=== Prompt ===
In the records that follow, find each line containing "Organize" and copy it.

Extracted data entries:
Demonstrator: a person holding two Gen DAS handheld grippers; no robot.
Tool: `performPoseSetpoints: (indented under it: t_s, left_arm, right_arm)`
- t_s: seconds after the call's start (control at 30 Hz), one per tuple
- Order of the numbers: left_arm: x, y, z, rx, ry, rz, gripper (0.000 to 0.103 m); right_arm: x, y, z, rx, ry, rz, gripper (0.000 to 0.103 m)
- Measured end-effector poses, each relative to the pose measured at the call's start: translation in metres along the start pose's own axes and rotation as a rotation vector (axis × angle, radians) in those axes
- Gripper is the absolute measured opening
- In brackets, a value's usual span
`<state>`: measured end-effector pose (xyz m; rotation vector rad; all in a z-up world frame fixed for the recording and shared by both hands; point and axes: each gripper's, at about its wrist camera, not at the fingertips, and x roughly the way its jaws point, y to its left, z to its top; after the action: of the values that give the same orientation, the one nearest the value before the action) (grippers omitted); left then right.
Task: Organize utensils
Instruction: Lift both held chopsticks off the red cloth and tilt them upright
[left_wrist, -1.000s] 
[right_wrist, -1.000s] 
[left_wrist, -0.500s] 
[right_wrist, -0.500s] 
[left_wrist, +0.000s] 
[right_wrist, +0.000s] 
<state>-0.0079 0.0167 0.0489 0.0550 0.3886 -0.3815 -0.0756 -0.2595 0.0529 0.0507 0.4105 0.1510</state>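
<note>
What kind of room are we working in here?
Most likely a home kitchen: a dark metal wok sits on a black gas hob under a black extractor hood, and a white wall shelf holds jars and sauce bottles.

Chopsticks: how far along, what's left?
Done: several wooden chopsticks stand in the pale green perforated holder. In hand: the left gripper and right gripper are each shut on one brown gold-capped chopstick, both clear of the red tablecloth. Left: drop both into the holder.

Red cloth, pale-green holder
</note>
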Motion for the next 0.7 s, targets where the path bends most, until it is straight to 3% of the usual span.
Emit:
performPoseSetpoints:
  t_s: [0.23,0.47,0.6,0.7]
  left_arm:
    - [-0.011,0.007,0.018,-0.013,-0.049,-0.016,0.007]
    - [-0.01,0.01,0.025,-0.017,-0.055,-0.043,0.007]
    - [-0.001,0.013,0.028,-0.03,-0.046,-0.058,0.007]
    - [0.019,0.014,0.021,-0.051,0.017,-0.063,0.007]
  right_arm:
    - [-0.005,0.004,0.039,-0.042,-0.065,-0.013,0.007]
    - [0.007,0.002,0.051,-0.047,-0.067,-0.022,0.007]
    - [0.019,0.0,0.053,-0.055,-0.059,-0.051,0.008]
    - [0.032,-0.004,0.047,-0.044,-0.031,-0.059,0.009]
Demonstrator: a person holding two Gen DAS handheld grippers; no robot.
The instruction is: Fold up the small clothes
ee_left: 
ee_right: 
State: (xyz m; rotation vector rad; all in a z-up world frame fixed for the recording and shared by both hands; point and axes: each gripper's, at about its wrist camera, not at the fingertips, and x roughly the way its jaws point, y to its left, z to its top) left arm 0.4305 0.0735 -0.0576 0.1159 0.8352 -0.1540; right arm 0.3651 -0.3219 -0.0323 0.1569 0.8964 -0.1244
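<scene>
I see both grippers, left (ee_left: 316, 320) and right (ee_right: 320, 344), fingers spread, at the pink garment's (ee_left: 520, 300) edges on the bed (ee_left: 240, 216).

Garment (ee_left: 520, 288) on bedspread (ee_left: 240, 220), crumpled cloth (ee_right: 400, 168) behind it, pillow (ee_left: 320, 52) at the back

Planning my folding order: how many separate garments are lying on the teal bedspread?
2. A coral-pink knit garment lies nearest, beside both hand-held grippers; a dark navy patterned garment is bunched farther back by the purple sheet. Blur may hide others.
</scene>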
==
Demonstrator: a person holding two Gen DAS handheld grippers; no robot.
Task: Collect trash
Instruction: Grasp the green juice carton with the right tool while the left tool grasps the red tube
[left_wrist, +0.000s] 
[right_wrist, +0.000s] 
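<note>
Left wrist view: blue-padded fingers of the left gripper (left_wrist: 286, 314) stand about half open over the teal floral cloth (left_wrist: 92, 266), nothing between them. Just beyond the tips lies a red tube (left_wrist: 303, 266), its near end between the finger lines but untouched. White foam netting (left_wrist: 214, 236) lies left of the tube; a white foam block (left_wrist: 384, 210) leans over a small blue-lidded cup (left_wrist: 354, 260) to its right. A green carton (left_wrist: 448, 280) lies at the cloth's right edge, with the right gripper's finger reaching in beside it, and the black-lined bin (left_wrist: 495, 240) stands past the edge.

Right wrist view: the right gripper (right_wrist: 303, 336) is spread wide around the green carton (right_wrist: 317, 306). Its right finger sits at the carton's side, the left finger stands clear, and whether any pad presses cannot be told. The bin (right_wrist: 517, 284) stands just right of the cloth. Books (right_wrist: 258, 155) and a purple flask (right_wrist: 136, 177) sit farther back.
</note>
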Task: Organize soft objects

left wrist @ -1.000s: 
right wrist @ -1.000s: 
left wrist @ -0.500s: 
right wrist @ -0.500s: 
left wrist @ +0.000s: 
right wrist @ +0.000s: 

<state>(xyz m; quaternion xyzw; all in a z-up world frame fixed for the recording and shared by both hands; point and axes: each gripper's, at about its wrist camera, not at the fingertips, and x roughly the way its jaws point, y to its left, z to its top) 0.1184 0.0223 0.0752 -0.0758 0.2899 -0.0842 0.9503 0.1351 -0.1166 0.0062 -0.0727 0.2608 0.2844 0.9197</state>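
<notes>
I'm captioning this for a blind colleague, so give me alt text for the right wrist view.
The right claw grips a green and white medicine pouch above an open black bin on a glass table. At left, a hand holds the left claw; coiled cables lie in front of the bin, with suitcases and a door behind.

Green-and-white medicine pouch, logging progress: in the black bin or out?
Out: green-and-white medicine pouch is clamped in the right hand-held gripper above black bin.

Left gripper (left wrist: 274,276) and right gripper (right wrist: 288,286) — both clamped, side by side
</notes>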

=== Finished exercise ===
Task: Organize utensils
Task: Organize soft objects

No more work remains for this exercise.